[Paddle TensorRT] Support inference using predictor.run #67755

lizexu123 · 2024-08-27T13:05:07Z

PR Category

Inference

PR Types

Others

Description

card-71500
本PR设计了
1、Paddle TensorRT用户接口，包括paddle.tensorrt.Input,
paddle.tensorrt.TensorConfig, paddle.tensorrt.export, paddle.tensorrt.export_loaded_model四个接口
2、以及使用predictor跑通新ir下的paddle-tensorrt，修复了tensorrt_op的data_layout的问题，修复了paddle.static.save_inference_model接口调用get_pir_parameters函数时候，program中var无 is_parameter属性导致无法保存的问题
3、增加了pybind中scope方法 local_var_names，此功能可查看scope中的var的name，方便调试
4、解决了动转静接口中，无法拿到start_program，导致warmup_shape_infer函数中执行executor时，报scope找不到var的问题
1.本PR提供了四个用户接口

paddle.tensorrt.Input,
paddle.tensorrt.TensorConfig,
paddle.tensorrt.export,
paddle.tensorrt.export_loaded_model

一:
paddle.tensorrt.Input，提供用户输入
参数:
min_input_shape:最小输入shape
max_input_shape:最大输入shape
optim_input_shape:最优输入shape
input_data_type:输入类型，比如float32,int32等
input_range:输入的范围，比如(0,1)

class Input:
    def __init__(
        self,
        min_input_shape,
        max_input_shape,
        optim_input_shape=None,
        input_data_type=None,
        input_range=None,
    ):
使用示例:
input_config = Input(
     min_input_shape=(1, 3, 224, 224),
     optim_input_shape=(2, 3, 224, 224),
     max_input_shape=(4, 3, 224, 224),
     input_data_type='float32',
)

二:
paddle.tensorrt.TensorRTConfig:
参数:
inputs:这里是为了适配模型有多个输入。
min_subgraph_size:最小形成tensorrt op的最小paddle子图数量
save_model_dir:将带有tensorrt op的program保存成json的路径
disable_ops:禁止进入trt的op名称

class TensorRTConfig:
    def __init__(
        self,
        inputs,
        min_subgraph_size=3,
        save_model_dir=None,
        disable_ops=None,
    ):
使用示例:
trt_config = TensorRTConfig(inputs=[input_config])
trt_config.disable_ops = ["pd_op.dropout"]
trt_save_path = os.path.join(self.temp_dir.name, 'trt')
trt_config.save_model_dir = trt_save_path

三:
paddle.tensorrt.export 动转静场景使用，使用此接口，将动态图模型转为静态图，并得到优化后的带有tensorrt op的program

def export(funtion=None, input_spec=None, config=None, **kwargs):
    # Converts dynamic graph APIs into static graph
    static_net = paddle.jit.to_static(
        funtion,
        input_spec=input_spec,
        **kwargs,
    )
参数:
function: 需要转换为静态图的动态图网络
config: TensorRT 配置
input_spec: 动转静时的输入规格 (InputSpec)
kwargs: 其他 `to_static` 支持的参数

四:
paddle.tensorrt.export_loaded_model 直接加载模型(pdmodel或json)场景使用，得到优化后的带有tensorrt op的program

def export_loaded_model(model_dir, trt_config):
使用示例：
input_config = Input(
                min_input_shape=(9, 10, 11),
                optim_input_shape=(9, 10, 11),
                max_input_shape=(9, 10, 11),
            )
# Create a TensorRTConfig with inputs as a required field.
trt_config = TensorRTConfig(inputs=[input_config])
trt_save_path = os.path.join(self.temp_dir.name, 'trt')
trt_config.save_model_dir = trt_save_path
model_dir = self.save_path
# Obtain tensorrt_engine_op by passing the model path and trt_config.(converted_program)
program_with_trt = export_loaded_model(model_dir, trt_config)

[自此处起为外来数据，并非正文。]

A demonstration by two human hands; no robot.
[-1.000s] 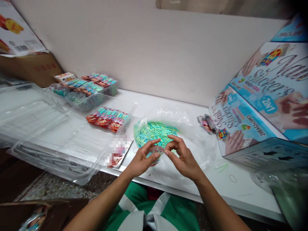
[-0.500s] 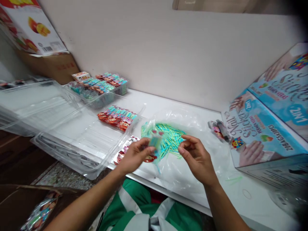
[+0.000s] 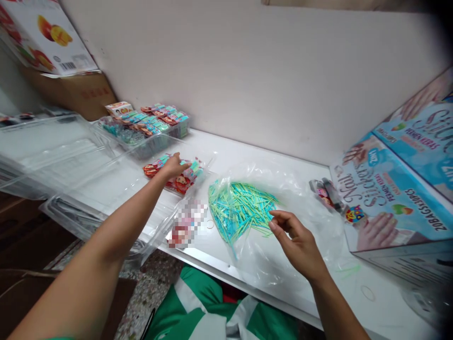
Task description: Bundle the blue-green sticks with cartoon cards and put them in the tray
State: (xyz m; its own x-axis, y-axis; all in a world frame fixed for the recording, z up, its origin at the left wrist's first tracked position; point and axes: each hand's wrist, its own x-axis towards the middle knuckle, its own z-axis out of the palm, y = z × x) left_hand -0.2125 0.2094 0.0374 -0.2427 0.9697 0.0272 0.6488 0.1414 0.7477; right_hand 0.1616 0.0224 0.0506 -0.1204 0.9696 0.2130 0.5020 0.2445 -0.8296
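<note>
My left hand reaches out over a row of small red-and-teal sticker packets standing in a clear plastic tray. Its fingers are curled down onto the packets, and whether it still grips one is hidden. My right hand hovers over a clear plastic bag with its fingers loosely pinched and nothing visible in them. It sits at the right edge of a pile of thin green and blue sticks inside that bag. A loose packet lies at the white table's front edge.
A second tray of packets stands further back left, beside stacked clear trays. Blue nail-sticker boxes fill the right side, with small items next to them. A cardboard box sits at the far left. A wall runs behind.
My left hand, which held a small packet near my right hand, has swung left and forward to the row of packets in the tray. My right hand stayed by the sticks.
</note>
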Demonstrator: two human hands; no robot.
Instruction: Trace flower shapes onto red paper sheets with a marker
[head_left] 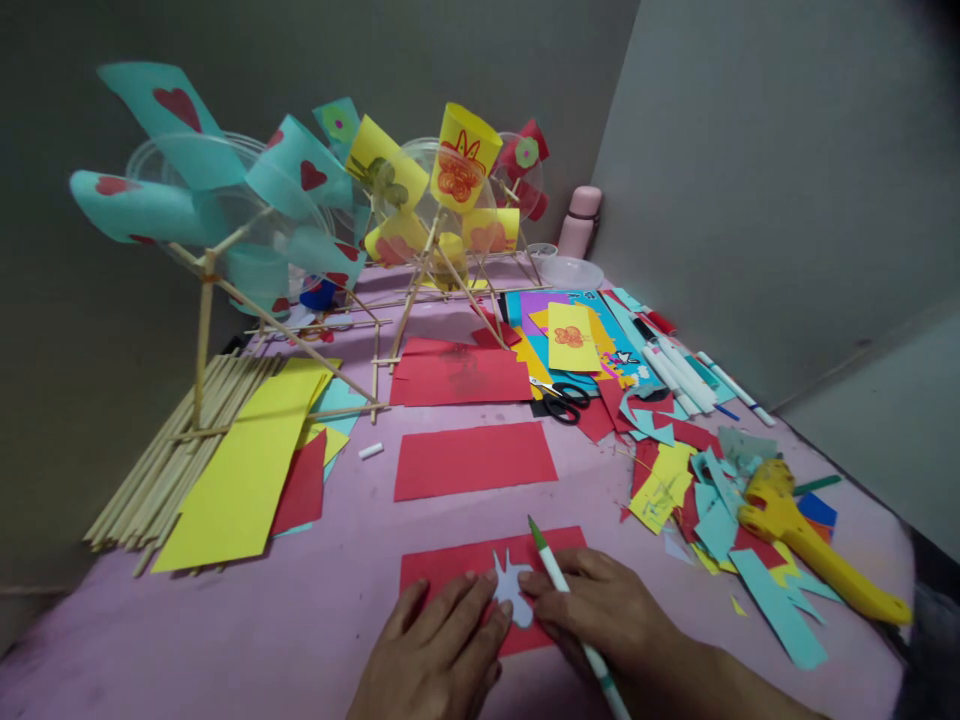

paddle-bot · 2024-08-27T13:05:13Z

你的PR提交成功，感谢你对开源项目的贡献!
请关注后续CI自动化测试结果，详情请参考Paddle-CI手册。
Your PR has been submitted. Thanks for your contribution!
Please wait for the result of CI firstly. See Paddle CI Manual for details.

YuanRisheng · 2024-08-28T12:36:07Z

python/paddle/tensorrt/util.py

@@ -110,3 +110,22 @@ def warmup_shape_infer(program, min_shape_feed, max_shape_feed):
                executor.run(
                    program, feed=max_shape_feed, fetch_list=[output_var]
                )
+
+
+def warmup_shape_infer_v2(


统一使用一个warmup_shape_infer，不要整v1,v2这种情况

已经修改为统一的warmup_shape_infer

YuanRisheng · 2024-08-28T12:38:01Z

test/tensorrt/test_converter_model_cumsum.py

+)
+
+
+class TestConverterResNet50(unittest.TestCase):


你这测的不是resnet50吧，这个文件直接改成test_predict_model吧

修改为test_paddle_to_tensorrt_conversion_cumsum

YuanRisheng · 2024-09-02T03:08:34Z

python/paddle/tensorrt/predictor.py

+        if self.input_data_type and not self.input_range:
+            if 'int' in self.input_data_type:
+                self.input_min_data = np.random.randint(
+                    1, 10, size=self.min_input_shape
+                )
+                self.input_max_data = np.random.randint(
+                    1, 10, size=self.max_input_shape
+                )
+            else:
+                low, high = self.input_range
+                self.input_min_data = np.random.uniform(
+                    low, high, size=self.input_min_data
+                ).astype(self.input_data_type)
+                self.input_max_data = np.random.uniform(
+                    low, high, size=self.input_max_data
+                ).astype(self.input_data_type)
+
+        elif self.input_data_type and self.input_range:
+            low, high = self.input_range
+            self.input_min_data = np.random.uniform(
+                low, high, size=self.min_input_shape
+            ).astype(self.input_data_type)
+            self.input_max_data = np.random.uniform(
+                low, high, size=self.max_input_shape
+            ).astype(self.input_data_type)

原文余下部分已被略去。